Topic Modelling

AutoNLU offers the possibility to automatically extract good topics from a corpus of texts. This can be very helpful when having to decide on which classes to use for class or classlabel tasks.

Have a look at the tutorial “Topic modeling - finding topics for a dataset” to see how this can be used in practice.

TopicModel

class autonlu.topic_model.TopicModel(dataset_or_path, language=None, sentence_transformer=None, main_vocabulary=None, additional_vocabulary=None, overlap_vocabulary=None, excluded_words=None, mandatory_topics=None, verbose=None, device=None)

The class TopicModel provides the tool to find topics for any given dataset. Ideally, the samples in the dataset are single samples. Longer documents work as well but the quality of the topic might drop.

The main function of this class is search_topics. Here is a simplified demo how to use the class:

>>> from autonlu.topic_model import TopicModel
>>> # We need a dataset (list of strings). For the demonstration, we use a dummy dataset.
>>> dummy_dataset = ["Best beach I've ever seen !!!.",
>>>                  "Our kids loved the pool.",
>>>                  "The selection at the buffet was not very large but everything was delicious.",
>>>                  "Blue ocean, warm water and sometimes waves. Perfect!"]
>>> # Instantiate the class
>>> topic_model = TopicModel(dataset_or_path=dummy_dataset, language="en")
>>> return_dict = topic_model.search_topics(nb_topics=3)
>>> # Instead of "digesting" the return_dict, we call the "show_results" method of the class to get a quick overview.
>>> topic_model.show_results(print_explanation=True)
>>> # Prints the three topics "beach", "buffet" and "pool" nicely together with some extra information
Parameters
  • dataset_or_path (Union[str, List[str]]) – Either a sting containing the path and name of a saved model or a dataset, where the samples are given as a list of strings, for which the topics should be found. For the latter case, the samples are ideally single sentences. Longer documents work as well but the quality of the topics might drop. In case you pass a filename of a saved model plus further arguments, the model will be loaded first and after that any given further argument will be used to replace the loaded setting.

  • language (Optional[str]) – The language of the samples. Currently, only “en” and “de” are supported. If dataset_or_path is a dataset, language is mandatory.

  • sentence_transformer (Union[str, List[str], None]) – One or more model-names of sentence-transformers. The sentence-transformer build the heart of the entire algorithm. If no name(s) are provided, a suitable standard sentence-transformer is chosen by the computer.

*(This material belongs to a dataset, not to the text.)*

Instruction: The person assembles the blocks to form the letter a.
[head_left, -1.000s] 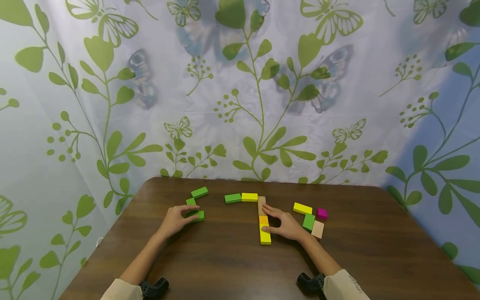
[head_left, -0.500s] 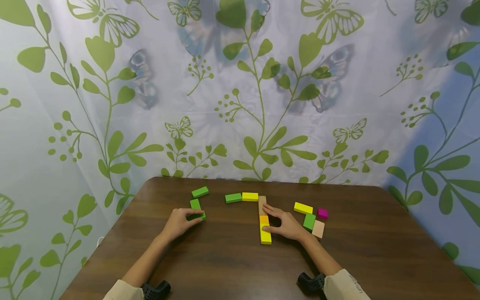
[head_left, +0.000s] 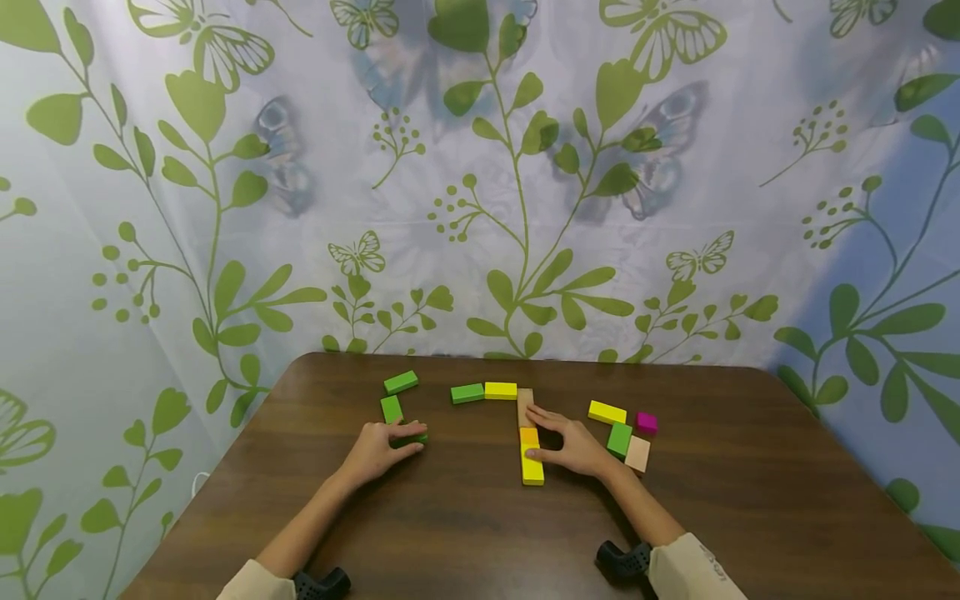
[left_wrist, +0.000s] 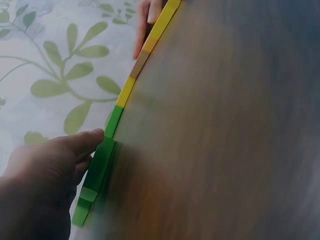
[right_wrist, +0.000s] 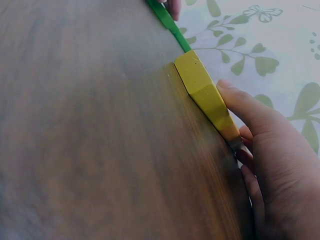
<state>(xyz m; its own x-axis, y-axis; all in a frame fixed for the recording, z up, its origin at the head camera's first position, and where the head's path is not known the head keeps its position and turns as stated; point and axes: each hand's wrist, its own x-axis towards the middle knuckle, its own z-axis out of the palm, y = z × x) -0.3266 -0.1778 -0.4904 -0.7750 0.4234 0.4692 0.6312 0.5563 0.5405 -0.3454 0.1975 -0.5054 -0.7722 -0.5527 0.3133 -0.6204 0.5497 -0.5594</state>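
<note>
Pinch, seemingly, by left hand (head_left: 377,451) on green block (left_wrist: 102,159), mostly covered, for control | wide right hand (head_left: 579,448) along wooden block (head_left: 525,399) and yellow block (head_left: 533,473), likely for steadying

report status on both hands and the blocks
Left hand pinching green block. Right hand touching wood-and-yellow block row. No obstacle seen directly between hands.

Green block (left_wrist: 99,166) (partly hidden); yellow block (head_left: 532,472) in line with wooden block (head_left: 524,402)
</note>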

  • main_vocabulary (Optional[List[str]]) – Samples are matched with all words found in its vocabulary. Different vocabularies with different functionalities can be defined. However, the main_vocabulary is the core vocabulary. If no main_vocabulary is provided, it will be derived from the dataset.

  • overlap_vocabulary (Optional[List[str]]) – If an overlap_vocabulary is provided, it is used to filter the words in the main_vocabulary: Only words which are found in both vocabularies are taken. An overlap_vocabulary should be large and contain virtually all words of the language. Using an overlap_dictionary makes e.g. sense when your main_vocabulary might contain incorrect words due to spelling mistakes or other reasons. This is e.g. likely when your main_vocabulary is derived from the dataset.

  • additional_vocabulary (Optional[List[str]]) – Allows to add extra words/expressions that are not in the main_vocabulary. Vocables from the additional_vocabulary are not filtered by the overlap_vocabulary - so you might also add longer expressions consisting of several words as a single vocable, which is usually not found in a dictionary (e.g. “Fun with Flags”).

  • excluded_words (Optional[List[str]]) – Allows to explicitly exclude certain words as potential topics. For example in a dataset about hotels, the algorithm might find that the word “hotel” is a very good topic. However, since this is a trivial topic, one might be interested in less obvious topics and hence, exclude “hotel” as topic.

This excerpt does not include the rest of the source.